Change type methodology
Every verse-level difference between consecutive editions is automatically classified into one of five categories. This page describes how the classification works so you can interpret the analytics with confidence.
Overview
For each verse that differs between two consecutive editions, the classifier compares the full verse text through a series of increasingly fine-grained checks. Punctuation and whitespace are evaluated first, then capitalization, then character-level orthographic similarity, and finally word-level structural differences. The first category that fully explains the change is assigned.
| Category | Rule |
|---|---|
| Punctuation | After stripping all punctuation, the word sequences are identical. |
| Spelling | Words differ only in capitalization or orthographic form (character-level similarity ≥ 75%). |
| Grammar | 1–2 word changes involving function words (pronouns, articles, prepositions, verb forms, etc.). |
| Misc. | 1–2 content-word changes that are not grammatical (e.g. name swaps, noun substitutions). |
| Substantive | A single contiguous change span adds, removes, or replaces 3 or more whole words. |
Step-by-step process
- Character-level diff. Using
diff-match-patch, the algorithm produces a sequence of character-level diff spans (equal, insert, delete) for each verse change. - Classify each span independently. Every changed span (insertion or deletion) is classified using these rules, checked in order:
- If the span contains only punctuation or whitespace → Punctuation.

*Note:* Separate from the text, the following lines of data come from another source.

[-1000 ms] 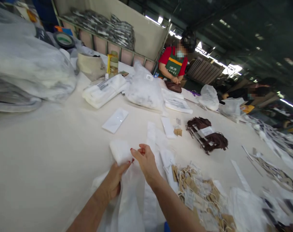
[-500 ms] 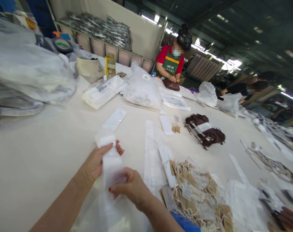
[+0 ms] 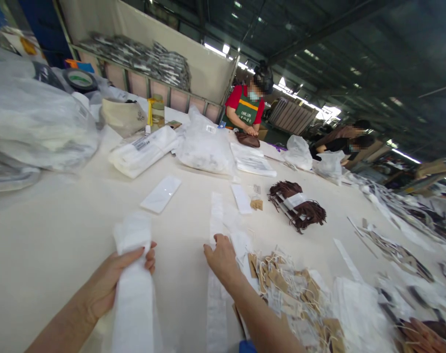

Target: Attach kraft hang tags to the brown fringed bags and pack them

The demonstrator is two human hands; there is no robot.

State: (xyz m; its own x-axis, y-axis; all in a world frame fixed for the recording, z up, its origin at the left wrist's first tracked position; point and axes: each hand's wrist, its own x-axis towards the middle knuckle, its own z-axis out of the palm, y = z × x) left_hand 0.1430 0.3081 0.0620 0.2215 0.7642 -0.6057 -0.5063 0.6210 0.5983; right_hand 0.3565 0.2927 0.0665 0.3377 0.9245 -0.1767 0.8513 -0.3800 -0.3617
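Note:
My left hand (image 3: 114, 279) is closed round a long white fabric pouch (image 3: 132, 289) that hangs toward me over the cream table (image 3: 53, 235). My right hand (image 3: 220, 257) rests with fingers curled on a long white strip (image 3: 216, 255) lying lengthwise on the table; whether it grips the strip I cannot make out. A heap of brown paper tags with white strings (image 3: 292, 294) lies just right of that hand.
A bundle of dark brown cords (image 3: 296, 206) lies farther right. Small white packets (image 3: 161, 193) and plastic bags (image 3: 204, 144) sit mid-table, bulky bags (image 3: 35, 122) at left. A person in red with a green apron (image 3: 247, 110) works at the far edge; another person bends at the right.
My left hand has carried the white pouch to the left. My right hand has let go of it and moved right onto the long strip. The view has swung slightly right.

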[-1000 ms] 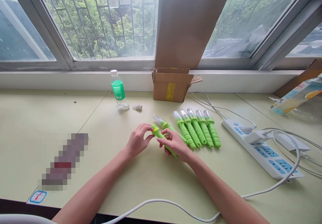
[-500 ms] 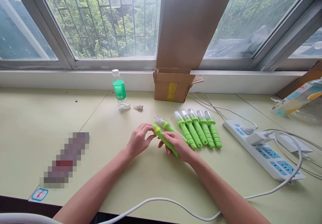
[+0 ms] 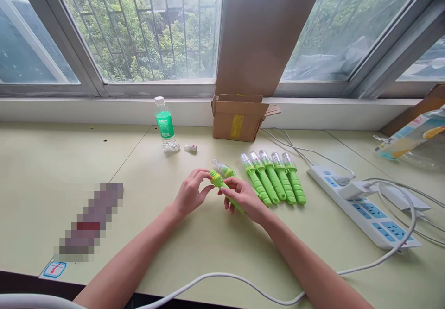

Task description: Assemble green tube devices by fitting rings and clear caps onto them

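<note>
My right hand (image 3: 245, 200) is wrapped round a green plastic handle (image 3: 219, 181) that has a yellow threaded ring at its top end. At that ring, the thumb and fingertips of my left hand (image 3: 191, 192) pinch the end of the same handle. Just behind it lies another green stick (image 3: 227, 171) with a clear tip, partly hidden by my right hand. To the right, several similar green sticks (image 3: 274, 177) with clear caps lie side by side. A small clear cap-like piece (image 3: 191, 148) lies beyond my left hand.
A water bottle (image 3: 165, 126) and an open cardboard box (image 3: 236, 119) stand near the window. At the right is a white power strip (image 3: 361, 209) with plugs and cables. A white cable (image 3: 222, 275) crosses the table's front. A blurred-out item (image 3: 92, 221) lies at left.
My right hand has shifted slightly up along the handle, its fingers rearranged around it. My left hand stays at the yellow end. The other things have not moved.
</note>
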`<state>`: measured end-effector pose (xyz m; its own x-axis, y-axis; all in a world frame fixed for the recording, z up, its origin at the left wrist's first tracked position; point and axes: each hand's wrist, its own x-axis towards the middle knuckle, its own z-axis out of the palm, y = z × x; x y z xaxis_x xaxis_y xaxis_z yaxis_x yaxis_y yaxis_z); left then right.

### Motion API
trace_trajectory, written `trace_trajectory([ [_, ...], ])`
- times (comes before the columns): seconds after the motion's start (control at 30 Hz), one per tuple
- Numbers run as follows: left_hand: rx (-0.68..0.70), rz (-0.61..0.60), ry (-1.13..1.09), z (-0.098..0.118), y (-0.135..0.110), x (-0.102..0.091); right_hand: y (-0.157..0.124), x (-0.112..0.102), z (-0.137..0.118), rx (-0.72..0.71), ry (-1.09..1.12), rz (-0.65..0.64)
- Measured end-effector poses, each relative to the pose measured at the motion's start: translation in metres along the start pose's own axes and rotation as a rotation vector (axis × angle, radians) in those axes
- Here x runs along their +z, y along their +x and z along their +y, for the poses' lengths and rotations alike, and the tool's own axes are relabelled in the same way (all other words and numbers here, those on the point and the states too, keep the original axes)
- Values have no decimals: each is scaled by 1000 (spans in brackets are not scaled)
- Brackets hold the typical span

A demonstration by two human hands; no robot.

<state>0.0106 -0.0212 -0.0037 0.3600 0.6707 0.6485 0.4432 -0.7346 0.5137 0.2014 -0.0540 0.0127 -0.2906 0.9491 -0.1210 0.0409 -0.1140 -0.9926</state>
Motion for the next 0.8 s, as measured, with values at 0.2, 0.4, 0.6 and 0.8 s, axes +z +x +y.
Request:
trace_trajectory([
  [0.2, 9, 17, 40, 1, -2, 1, 0, -3, -3, -1, -62, -30],
  [0.4, -1, -2, 33, 2, -1, 1, -1, 0, 0, 23, -28, -6],
  [0.6, -2, 2, 22, -1, 0, 0, 0, 2, 4, 43, -2, 45],
  [0.8, 17, 32, 57, 1, -2, 0, 2, -2, 4, -12, -30, -5],
])
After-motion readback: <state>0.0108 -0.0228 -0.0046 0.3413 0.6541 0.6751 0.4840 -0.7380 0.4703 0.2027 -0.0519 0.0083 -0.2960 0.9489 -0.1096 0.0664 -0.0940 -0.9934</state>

- If the span is part of a deletion+insertion pair and they differ only in letter case → Spelling.
- If the span has no whitespace and is adjacent to a word character in the surrounding unchanged text (i.e. it modifies part of a word, like
exceeding→exceedingly) → Spelling. - Otherwise, count the whole words in the span. If 1–2 words and at least one is a function word (pronoun, article, preposition, auxiliary verb, etc.) → Grammar. If 1–2 words and none are function words → Misc.. 3+ words → Substantive.
- Verse-level classification. The verse is assigned the most severe type found among its spans. For example, a verse with two Spelling spans and one Grammar span is classified as Grammar.
Category details & examples
Punctuation
The verse words are identical once punctuation and whitespace are stripped. This covers added or removed commas, semicolons, em-dashes, periods, quotation marks, and whitespace adjustments.
Before: ...I knew that the Lord had delivered Laban into my hands for this cause—that I might...
After: ...I knew that the Lord had delivered Laban into my hands for this cause, that I might...
Em-dash replaced with comma — same words.
Spelling
Covers three kinds of variation that don’t change word identity or meaning:
- Capitalization —
andvsAnd - British/American spelling —
favour→favor,marvellous→marvelous - Archaic modernization —
shewn→shown,lustre→luster - Typographical errors —
dilligent→diligent
Two words are considered orthographic variants when their character-level similarity (Python SequenceMatcher.ratio()) is ≥ 0.75. This threshold captures the variants above while correctly rejecting genuine word swaps like which → who (similarity 0.50) or is → are (similarity 0.00).
Before: ...having been favoured of the Lord...
After: ...having been favored of the Lord...
"favoured" → "favored" — similarity 0.93, treated as spelling variant.
Grammar
One or two words are structurally different, and at least one of the changed words is a function word—a pronoun, article, preposition, conjunction, auxiliary verb, or common verb form. These typically involve verb tense changes, pronoun swaps, or small insertions/deletions that adjust phrasing without significantly altering the verse’s content.
Before: ...my father had read and saw many great and marvellous things...
After: ...my father had read and seen many great and marvelous things...
"saw" → "seen" is 1 structural change (verb form). "marvellous" → "marvelous" is a spelling variant and not counted.
Before: ...the record which I make, to be true...
After: ...the record which I make, is true...
"to be" → "is" — all function words, so classified as Grammar.
Misc.
One or two words are structurally different, but none of the changed words are function words. This captures small content-level edits—name corrections, noun substitutions, and other targeted word swaps that change meaning rather than syntax.
Before: ...king Benjamin had a gift from God...
After: ...king Mosiah had a gift from God...
"Benjamin" → "Mosiah" — a proper-noun swap, not a grammatical change.
Substantive
A single contiguous change span that adds, removes, or replaces 3 or more whole words. This captures meaningful editorial revisions: phrase insertions or deletions, theological rewording, and sentence restructuring. Multiple small changes (e.g. three separate pronoun swaps) are each classified individually as Grammar, not aggregated into Substantive.
Before: ...the mother of God...
After: ...the mother of the Son of God...
Insertion of "Son of the" — 3 words added in one span.
Before: ...he pitched his tent in a valley beside a river of water...
After: ...he pitched his tent in a valley by the side of a river of water...
"beside" → "by the side of" — 4 words inserted in one span.
Limitations
- The classifier is heuristic, not a linguistic analysis. Borderline cases exist at span boundaries—how
diff-match-patchsplits changes can shift a span between categories. - The “partial word” detection relies on context: if the surrounding unchanged text has a word character adjacent to the span, it is treated as a within-word modification (Spelling). In rare cases this heuristic may misclassify a very short whole-word change that happens to abut another word.
Source code
The classification logic lives in scripts/process_data.py (functions _classify_span(), classify_from_diffs()) and is mirrored in components/DiffRender.tsx for client-side highlighting. The full source is available in the project repository.